BEGIN DATA EXTRACT

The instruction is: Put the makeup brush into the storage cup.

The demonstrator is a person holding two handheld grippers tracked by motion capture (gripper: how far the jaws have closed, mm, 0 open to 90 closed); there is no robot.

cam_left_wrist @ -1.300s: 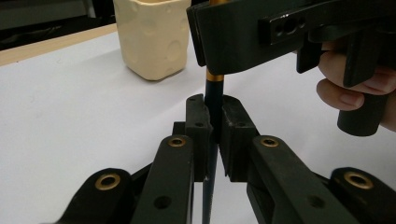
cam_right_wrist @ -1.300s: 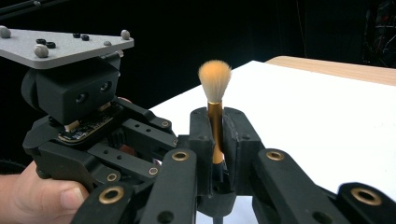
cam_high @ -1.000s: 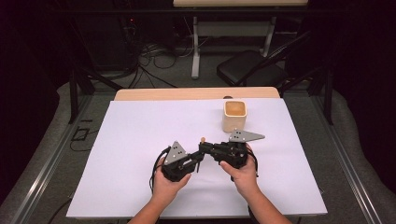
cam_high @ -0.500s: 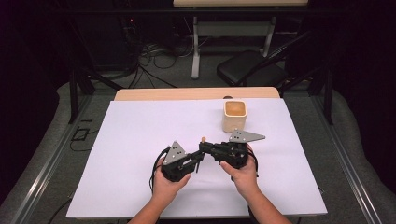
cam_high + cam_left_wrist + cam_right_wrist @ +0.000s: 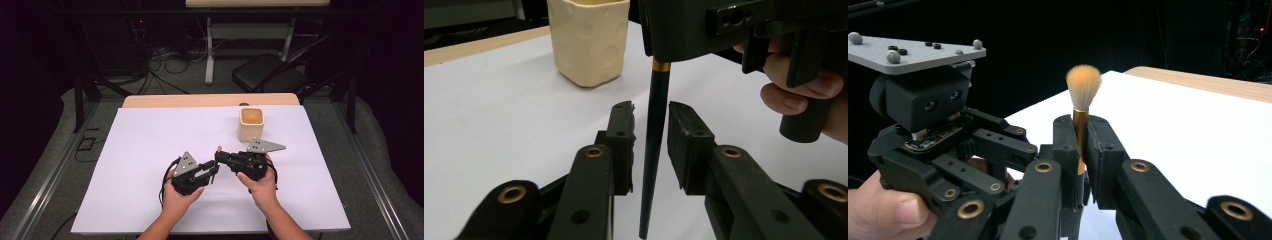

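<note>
Two grippers meet low over the white sheet (image 5: 150, 150) in front of me, nearly tip to tip in the high view. My left gripper (image 5: 650, 112) has just been opening its jaws: in its own view they stand a little apart on either side of the brush handle (image 5: 653, 150), with a slim gap showing on both sides, so the pads flank the dark shaft without pressing it. That handle runs nearly upright between them in this view, its gold band at the top just under the body of the other gripper. My right gripper (image 5: 1079, 125) is clamped on the brush (image 5: 1082, 87): its pads pinch the gold ferrule from both sides, and the tan bristles stand up clear above the jaw tips. So the brush hangs between the two tools, held by the right one alone, above the middle of the sheet and slightly toward my side. In the high view I can just make out the bristle end as a small pale dot at the right gripper's tips (image 5: 218, 148). Beyond the grippers, on the far right part of the sheet, stands a cream cup (image 5: 251, 123), upright and well apart from the brush. Past it the bare wooden table edge (image 5: 200, 100) shows.
</note>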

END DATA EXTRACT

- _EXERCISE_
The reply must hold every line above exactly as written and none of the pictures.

- _RESULT_
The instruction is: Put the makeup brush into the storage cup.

The demonstrator is a person holding two handheld grippers tracked by motion capture (gripper: how far the jaws have closed, mm, 0 open to 90 closed); there is no robot.

cam_left_wrist @ -1.300s: 
cam_right_wrist @ -1.300s: 
cam_high @ -1.000s: 
cam_high @ -0.500s: 
cam_high + cam_left_wrist + cam_right_wrist @ +0.000s: 

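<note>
Two grippers meet low over the white sheet (image 5: 150, 150) in front of me, nearly tip to tip in the high view. My left gripper (image 5: 650, 112) has just been opening its jaws: in its own view they stand a little apart on either side of the brush handle (image 5: 653, 150), with a slim gap showing on both sides, so the pads flank the dark shaft without pressing it. That handle runs nearly upright between them in this view, its gold band at the top just under the body of the other gripper. My right gripper (image 5: 1079, 125) is clamped on the brush (image 5: 1082, 87): its pads pinch the gold ferrule from both sides, and the tan bristles stand up clear above the jaw tips. So the brush hangs between the two tools, held by the right one alone, above the middle of the sheet and slightly toward my side. In the high view I can just make out the bristle end as a small pale dot at the right gripper's tips (image 5: 218, 148). Beyond the grippers, on the far right part of the sheet, stands a cream cup (image 5: 251, 123), upright and well apart from the brush. Past it the bare wooden table edge (image 5: 200, 100) shows.
</note>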

The response to the exercise has been completed.